Faculdade de Psicologia, CICPSI, Universidade de Lisboa, Lisboa, Portugal.
Dental Hygiene Program, Politécnico de Portalegre, Escola Superior de Saúde de Portalegre, Portalegre, Portugal.
Int J Dent Hyg. 2020 May;18(2):192-200. doi: 10.1111/idh.12430. Epub 2020 Feb 27.
This study investigates the joint role of volitional predictors of oral hygiene behaviours of flossing and brushing in adults with gingivitis, framed by the Health Action Process Approach model (HAPA).
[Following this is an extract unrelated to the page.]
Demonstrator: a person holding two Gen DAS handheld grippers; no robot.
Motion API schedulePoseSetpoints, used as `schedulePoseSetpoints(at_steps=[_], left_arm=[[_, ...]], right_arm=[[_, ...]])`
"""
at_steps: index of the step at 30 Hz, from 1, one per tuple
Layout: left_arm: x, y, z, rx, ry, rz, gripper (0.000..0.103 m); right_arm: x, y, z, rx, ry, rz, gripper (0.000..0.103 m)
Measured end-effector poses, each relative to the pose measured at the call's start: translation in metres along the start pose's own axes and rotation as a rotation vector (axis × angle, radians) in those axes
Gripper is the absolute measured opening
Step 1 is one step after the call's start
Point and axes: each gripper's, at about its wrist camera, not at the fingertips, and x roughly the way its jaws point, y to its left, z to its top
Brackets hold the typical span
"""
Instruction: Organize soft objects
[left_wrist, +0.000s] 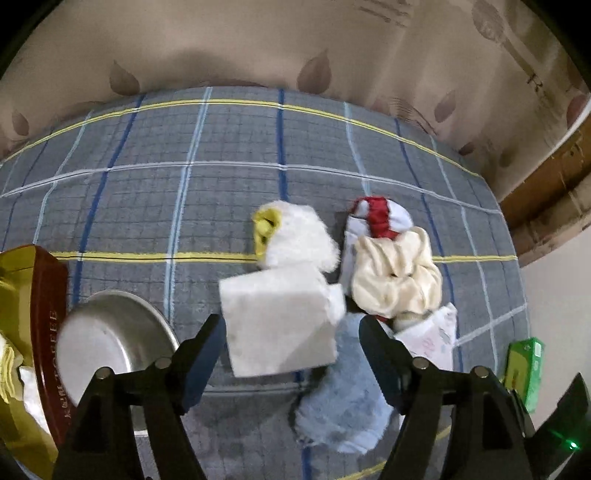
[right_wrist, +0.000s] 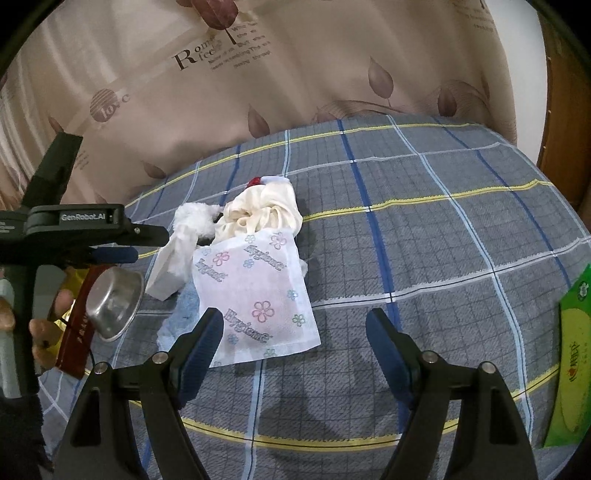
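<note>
A bed covered by a grey plaid quilt (right_wrist: 424, 229), crossed by blue, white and yellow lines, fills both views. Behind it hangs a beige curtain (right_wrist: 295, 74) printed with brown leaves; the large letters "Rom" and a round badge reading "love" can be read on it, while the smaller lines of print stay too blurred to make out.

The soft objects are gathered in one loose pile near the middle of the quilt. A white tissue pack (right_wrist: 255, 295) printed with pink, blue and green flowers and the repeated word "Hygiene" lies flat at the near edge of the pile. A light blue towel (left_wrist: 343, 391) is spread beneath. A white block-shaped sponge (left_wrist: 277, 321) is seen tilted between the wide-open jaws of the left gripper (left_wrist: 291, 354), untouched by either pad. Beyond it lie a cream satin cloth (left_wrist: 395, 273), bunched, a fluffy white and yellow piece (left_wrist: 295, 236), and a red and white cloth (left_wrist: 376, 218).

To the left a metal bowl (left_wrist: 110, 339) leans against a red and gold box (left_wrist: 48, 332) marked "TOFFEE". At the right edge a green packet (right_wrist: 576, 362) with red characters is seen.

The right gripper (right_wrist: 295, 343) is held with its jaws standing wide over the quilt, nothing between them but a corner of the tissue pack near the left pad.
</note>
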Motion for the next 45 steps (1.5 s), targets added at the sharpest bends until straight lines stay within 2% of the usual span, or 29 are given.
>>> schedulePoseSetpoints(at_steps=[16, 18, 25, 26, 27, 31, 45], left_arm=[[0.032, 0.001, -0.003, -0.003, 0.033, 0.030, 0.079], [0.034, 0.002, -0.005, -0.005, 0.033, 0.059, 0.079], [0.035, 0.012, -0.005, -0.064, 0.056, 0.057, 0.078], [0.035, 0.012, -0.005, -0.062, 0.050, 0.062, 0.076], [0.034, 0.012, -0.006, -0.059, 0.045, 0.065, 0.068], [0.030, 0.008, -0.007, -0.051, 0.035, 0.060, 0.065], [-0.009, 0.003, -0.033, 0.011, -0.018, 0.061, 0.063]], right_arm=[[0.006, -0.001, -0.002, 0.019, 0.024, 0.007, 0.077], [0.006, -0.001, -0.002, 0.018, 0.024, 0.005, 0.077], [0.006, -0.001, -0.002, 0.017, 0.023, 0.007, 0.077], [0.005, -0.001, -0.002, 0.017, 0.023, 0.005, 0.077], [0.005, -0.001, -0.002, 0.018, 0.023, 0.005, 0.077], [0.006, -0.001, -0.002, 0.017, 0.022, 0.004, 0.077], [0.008, 0.006, 0.000, -0.011, 0.011, 0.021, 0.077]])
In a longitudinal online survey, 201 participants aged 18-75, of which 56.7% were women, completed assessments at baseline(T1), 2 weeks(T2) and 4 months(T3). Oral hygiene behaviours(OH) (brushing and flossing) and social cognitive determinants of behaviour in the HAPA: action and maintenance self-efficacy(ASE & MSE), intention(INT), coping planning(CP) and action control(AC) were evaluated. Structural equation modelling was used to test a series of three nested models. In Model 1, action self-efficacy would determine MSE and INT, and INT would determine OH; in Model 2, INT would determine both CP and AC and the two OH behaviours; and in Model 3, CP and AC would be sequential mediators between INT and OH.
Model 3, predicting a mediating process from intention to behaviour via coping planning and action control, showed the best fit according to the fit indices and explained more of the variance in dental hygiene. The mediating role of coping planning and action control between intention and oral hygiene behaviours was thus confirmed. Importantly, coping planning did not mediate between intention and oral hygiene behaviours, which means that oral hygiene intention influences action control through coping planning, and both sequentially mediate this influence on behaviour.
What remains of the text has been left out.